Thanks in advance if somebody can explain it for us non-techies.
An eight inch platter is put into a chamber that deposits appropriate material layers onto it. Then UV light is directed at it in at various locations to create the proper connections by getting rid of some of the material. It is then tested for functionality. It is then sent to a diver to cut out individual chips. It is the individual chip which is then packaged and sold to you
All of this is done in a class 10 clean room
“Have Verilog and Synopsys been outdated?”
Don’t know. Crazy, late 90’s for me. I worked on a Pentium II clone, FPU w/MMX team.
We had a Synopsis system. I remember the day we booted DOS.
I’ve made plastic chips from computers. Especially my Windows Vista computer.
I live near the Intel plant in Rio Rancho, NM. They've been on a construction kick for a little under a year to expand the facility here. Huge cranes and construction crews running dawn to dusk.
From the design stage, you need more than a basic knowledge of electronics.
Then you need a PDK database for the process you are planning on using.
Cadence Virtuoso is what most companies use.
Older process are fairly reasonable and you can usually piggyback on a test chip to see if your design works.
Its very much like PCB layout however the design rules are much more complex.
Contact me if you need more information than this.
The biggest advancement since semiconductors began.
We were nearly done with advancement until this came out.
Each costs 200M
https://www.youtube.com/watch?v=Jv40Viz-KTc
Considering nobody on earth can explain how a pencil is made, I would assume a chip is much less likely...
https://www.youtube.com/watch?v=IYO3tOqDISE
Seppuku trade policy by the Uniparty.
You go on the Internet and buy them from China - that’s why we no longer need to educate people in the US.
This is so important! Microchip still has foundries in the US, and plans to build a few more.
I gave high school students lessons on digital logic gates. Eventually they were exposed to the necessary logic to implement an AVR ATMEGA328 uP instruction set. A few of them were thrilled and went on to study CS or digital electronics in college.

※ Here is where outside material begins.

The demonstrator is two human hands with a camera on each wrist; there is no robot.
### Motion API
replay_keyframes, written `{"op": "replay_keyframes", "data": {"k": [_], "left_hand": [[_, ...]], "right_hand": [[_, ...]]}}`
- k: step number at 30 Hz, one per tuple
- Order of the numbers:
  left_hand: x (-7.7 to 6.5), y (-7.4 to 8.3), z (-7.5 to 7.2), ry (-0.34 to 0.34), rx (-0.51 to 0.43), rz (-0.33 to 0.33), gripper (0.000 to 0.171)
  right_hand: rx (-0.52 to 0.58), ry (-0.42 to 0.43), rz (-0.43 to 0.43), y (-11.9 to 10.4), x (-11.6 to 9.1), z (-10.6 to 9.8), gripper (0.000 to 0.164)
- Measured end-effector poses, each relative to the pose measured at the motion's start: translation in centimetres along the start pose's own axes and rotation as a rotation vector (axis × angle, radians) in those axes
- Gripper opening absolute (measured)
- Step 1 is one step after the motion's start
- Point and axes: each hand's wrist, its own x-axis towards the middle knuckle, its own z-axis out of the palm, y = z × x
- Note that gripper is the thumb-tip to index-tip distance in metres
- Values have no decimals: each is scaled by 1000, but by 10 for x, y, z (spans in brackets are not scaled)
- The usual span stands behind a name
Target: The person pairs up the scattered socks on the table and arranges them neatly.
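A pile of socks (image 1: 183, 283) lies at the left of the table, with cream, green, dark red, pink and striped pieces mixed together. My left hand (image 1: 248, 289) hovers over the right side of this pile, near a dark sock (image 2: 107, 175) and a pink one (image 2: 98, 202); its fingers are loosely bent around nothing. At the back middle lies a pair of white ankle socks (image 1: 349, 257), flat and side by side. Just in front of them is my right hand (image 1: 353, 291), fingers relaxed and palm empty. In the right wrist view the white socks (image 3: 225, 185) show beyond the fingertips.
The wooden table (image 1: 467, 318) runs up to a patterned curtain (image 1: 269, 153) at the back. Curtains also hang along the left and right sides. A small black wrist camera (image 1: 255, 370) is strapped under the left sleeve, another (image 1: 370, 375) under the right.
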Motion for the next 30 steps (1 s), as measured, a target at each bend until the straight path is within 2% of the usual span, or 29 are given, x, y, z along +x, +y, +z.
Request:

The majority just didn’t care.
The Motorola 68000 was highly superior in every respect. Motorola management flubbed the meeting with IBM.
It seem you have the gist of it.
Wow I want that guy in my Tribe when society completes its breakdown.
Intel was already making tons of money. I've seen the building process for a Fab and it is organized chaos. You can only build a Fabrication Factory at a limited speed no matter how much money you throw at it. You get people bumping into each other and preventing others work from getting done.
Intel was already doing everything it could. It has chips months on backorder. The money tossed at them is basically pork made to look noble.
You’ll want to read up on Photolithography which is basically the method used to draw/etch the circuits onto whatever substrate.
They already have that. It’s called Molecular Beam Epitaxy.
> It’s called Molecular Beam Epitaxy.
I was thinking macro not micro.
Making computer chips since college....strike any key.